No last laugh just yet
President Aquino was not expected to rule on the flyover controversy when he met the protagonists to the issue last Monday in Malacañang. It has long made sense for chief executives not to embroil themselves in local squabbles.
With no definite presidential intervention, it now appears it was too early for anyone to proclaim having the last laugh. Nobody can laugh just as yet, at whatever stage of laughter it may come.
My guess is that the flyovers — both the two being proposed — will eventually rise where they are intended, regardless of the opposition mounted by critics, and the prayers of nuns who never prayed as hard in public before when none of their properties were in danger.
I base my guess on the prevailing conditions. As Metro Cebu progresses and expands, it attracts more people who add their numbers to the natural population increases experienced by the locals.
With the rise in human numbers will come a corresponding increase in the number of motor vehicles, all of which will be fighting for space in the existing road network that, sadly, cannot swiftly expand correspondingly.

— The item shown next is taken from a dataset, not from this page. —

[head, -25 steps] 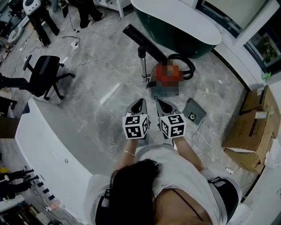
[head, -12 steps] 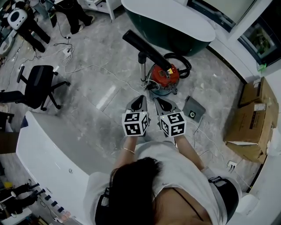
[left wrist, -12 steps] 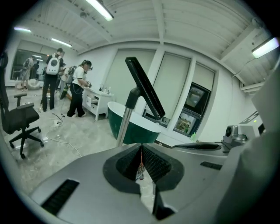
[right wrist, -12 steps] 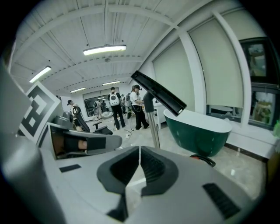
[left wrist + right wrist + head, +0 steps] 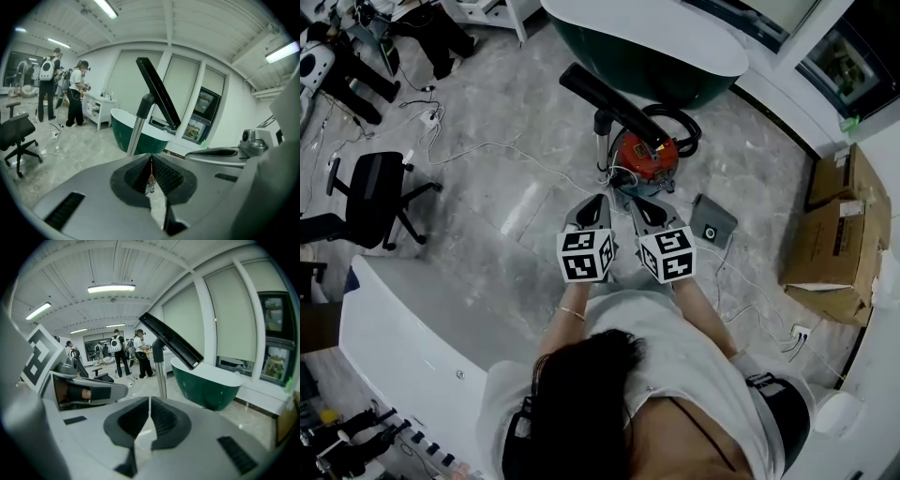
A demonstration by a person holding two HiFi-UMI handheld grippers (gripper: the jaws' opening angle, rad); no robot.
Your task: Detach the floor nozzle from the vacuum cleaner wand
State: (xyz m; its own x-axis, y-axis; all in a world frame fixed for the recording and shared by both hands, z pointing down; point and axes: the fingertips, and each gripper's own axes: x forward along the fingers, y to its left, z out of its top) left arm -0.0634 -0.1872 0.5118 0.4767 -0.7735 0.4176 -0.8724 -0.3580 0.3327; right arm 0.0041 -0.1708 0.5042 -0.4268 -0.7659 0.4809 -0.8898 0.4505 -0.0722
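My left gripper [image 5: 600, 200] and right gripper [image 5: 635, 202] are closed, empty, side by side. Just ahead: upright wand [image 5: 602, 147], floor nozzle [image 5: 607, 101] tilted atop it, red canister [image 5: 639, 156] beside. Green bathtub [image 5: 649, 58] beyond; open floor [image 5: 516, 94] leftward.

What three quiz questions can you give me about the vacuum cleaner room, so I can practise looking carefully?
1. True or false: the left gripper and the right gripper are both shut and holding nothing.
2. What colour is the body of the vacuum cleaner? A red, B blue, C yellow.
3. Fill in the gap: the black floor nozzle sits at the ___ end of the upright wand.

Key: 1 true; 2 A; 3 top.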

Oh sure, there is talk of a masterplan involving complete urban development, talk that was largely responsible for stalling the flyover projects in the first place. But the problem with a masterplan, or any plan for that matter, is that it is what it is until you see it.
Right now the masterplan exists only in talk. Nothing has been drawn up completely enough as to be presentable to anyone who might listen and give it a try for implementation. But Metro Cebu does not keep still for even a day. It grows even as we talk.
By the time the masterplan is ready, it shall have been overtaken by anything, including unforeseen developments and miscalculated assumptions. The only masterplan that can work today, this day, is one that was developed and put into action 10 or even 20 years ago.
What masterplan you talk about now, this day, should not be intended to solve this December’s traffic jam or even 2012’s traffic scenario but the whole sheebang many years down the congested road. So, in the meantime, what do we do? Pray?
Do not misunderstand me. I have nothing against prayer. I do pray a lot in my silence. But as the religious shepherds who helped shape my faith told me a long time ago — God helps those who help themselves.
The flyovers are a way of helping ourselves. If critics can only have it in themselves to open their minds and their hearts, they will perhaps remember that nobody said the flyovers will solve our traffic problems once and for all.
They are but temporary remedies while the masterplan everyone is talking about is still taking shape. In fact, even the masterplan makers must admit they cannot project permanent solutions no matter how deeply their plans are projected into the future.
Aside from a masterplan, there is also that other proposal about constructing flared intersections instead of flyovers. I am tempted to agree, except that flared intersections do not work in this case.
An example of flared intersections that work has been cited — those at Cebu Business Park. One vital fact has been omitted, though. The flared intersections were put in right from the start when everything was still on the drawing boards, not as an afterthought.
Right now, in the areas where flyovers are being proposed, there is no room for an afterthought. There is only room for reality. And the reality is that something has to be done now. Today. And when we pray, let us pray for everyone’s interests, not just our properties.